The majority arrive at the opposite conclusion. Their reasoning, however, is fatally flawed. They state that under Penal Code section 190.1, “The jury sitting as trier of fact must determine [only] ‘the truth of’ the prior conviction—i.e., the fact that defendant was previously convicted of first or second degree murder.” (Maj. opn., ante, at p. 1301.) Not so. Under that provision, the jury must determine the truth of the prior-murder-conviction allegation. Whether the underlying special circumstance includes only the fact of such conviction as an element or both fact and validity is the crucial question before the court. The majority do not resolve that question, but merely avoid it by ipse dixit.
From the foregoing it follows that to establish the truth of a prior-murder-conviction special circumstance, the People must prove both the fact and the validity of a prior murder conviction—and must do so beyond a reasonable doubt. The majority conclude that the burden of proving invalidity rests on the defendant and that the standard is preponderance of the evidence. That conclusion allows death eligibility to be predicated on a conviction that is as likely to be invalid as valid. Such a result is altogether untenable.

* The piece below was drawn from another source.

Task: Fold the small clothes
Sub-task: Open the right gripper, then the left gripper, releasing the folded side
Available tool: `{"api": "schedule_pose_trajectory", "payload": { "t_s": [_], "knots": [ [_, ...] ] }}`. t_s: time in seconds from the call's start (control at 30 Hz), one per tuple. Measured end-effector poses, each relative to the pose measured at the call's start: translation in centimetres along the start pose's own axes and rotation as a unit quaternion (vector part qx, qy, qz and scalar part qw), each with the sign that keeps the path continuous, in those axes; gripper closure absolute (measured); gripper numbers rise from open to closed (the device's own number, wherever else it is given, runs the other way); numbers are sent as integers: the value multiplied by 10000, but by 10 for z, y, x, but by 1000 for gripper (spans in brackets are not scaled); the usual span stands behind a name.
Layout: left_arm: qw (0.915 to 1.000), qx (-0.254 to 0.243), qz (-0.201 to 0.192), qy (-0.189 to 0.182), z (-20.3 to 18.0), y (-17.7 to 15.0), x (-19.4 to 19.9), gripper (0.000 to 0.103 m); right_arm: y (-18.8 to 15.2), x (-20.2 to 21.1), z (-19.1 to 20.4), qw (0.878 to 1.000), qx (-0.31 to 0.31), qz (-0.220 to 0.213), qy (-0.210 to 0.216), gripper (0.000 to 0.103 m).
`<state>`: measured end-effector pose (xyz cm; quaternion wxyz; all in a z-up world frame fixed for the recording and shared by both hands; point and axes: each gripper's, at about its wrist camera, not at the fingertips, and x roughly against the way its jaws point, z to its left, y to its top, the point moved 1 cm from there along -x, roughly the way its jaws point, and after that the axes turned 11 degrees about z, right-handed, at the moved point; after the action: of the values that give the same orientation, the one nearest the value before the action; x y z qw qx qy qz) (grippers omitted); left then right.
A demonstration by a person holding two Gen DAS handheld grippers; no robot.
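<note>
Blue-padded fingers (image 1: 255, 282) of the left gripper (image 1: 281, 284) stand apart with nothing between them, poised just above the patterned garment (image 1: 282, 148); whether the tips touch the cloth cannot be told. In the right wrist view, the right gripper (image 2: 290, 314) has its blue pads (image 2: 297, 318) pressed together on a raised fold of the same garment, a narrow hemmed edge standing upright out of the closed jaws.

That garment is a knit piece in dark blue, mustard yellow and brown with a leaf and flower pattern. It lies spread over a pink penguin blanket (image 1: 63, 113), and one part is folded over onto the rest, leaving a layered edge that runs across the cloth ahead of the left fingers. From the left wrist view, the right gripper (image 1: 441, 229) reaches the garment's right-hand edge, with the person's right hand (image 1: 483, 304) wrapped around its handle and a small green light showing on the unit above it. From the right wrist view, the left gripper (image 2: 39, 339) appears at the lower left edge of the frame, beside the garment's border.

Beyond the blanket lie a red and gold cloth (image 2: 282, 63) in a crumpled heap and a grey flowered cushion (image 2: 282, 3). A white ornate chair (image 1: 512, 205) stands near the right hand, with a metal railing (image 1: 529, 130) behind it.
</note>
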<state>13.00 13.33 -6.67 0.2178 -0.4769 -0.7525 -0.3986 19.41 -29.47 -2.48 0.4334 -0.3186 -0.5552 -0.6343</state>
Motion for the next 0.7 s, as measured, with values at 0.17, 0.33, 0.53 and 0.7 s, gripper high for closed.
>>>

It also follows that both the People and the defendant have a right to a jury determination of the existence of the “fact” and “validity” elements. Therefore, the defendant may not effectively deprive the People of their right by means of a pretrial motion to strike the special circumstance allegation pursuant to People v. Coffey (1967) 67 Cal.2d 204 [60 Cal.Rptr. 457, 430 P.2d 15], and People v. Sumstine (1984) 36 Cal.3d 909 [206 Cal.Rptr. 707, 687 P.2d 904]. He may, of course, seek to set aside the allegation prior to trial by means of a motion pursuant to Penal Code section 995. Under that procedure, it is he who bears the burden of proof: to prevail, he must show that the allegation is not supported by “reasonable or probable cause” (see Pen. Code, § 995, subd. (a)).
In this case, defendant made what may be deemed a Penal Code section 995 motion to set aside the prior-murder-conviction special-circumstance *1309allegation. As noted, he claimed that the underlying conviction was invalid on Boykin-Tahl grounds. The trial court rejected the point—in my view, rightly. Its consequent denial of the motion was therefore proper: defendant simply failed to show that the allegation was not supported by “reasonable or probable cause.” It follows that the Court of Appeal’s refusal of relief by writ of mandate was correct.
For the foregoing reasons, although I do not join in the majority’s analysis, I nevertheless join in their disposition.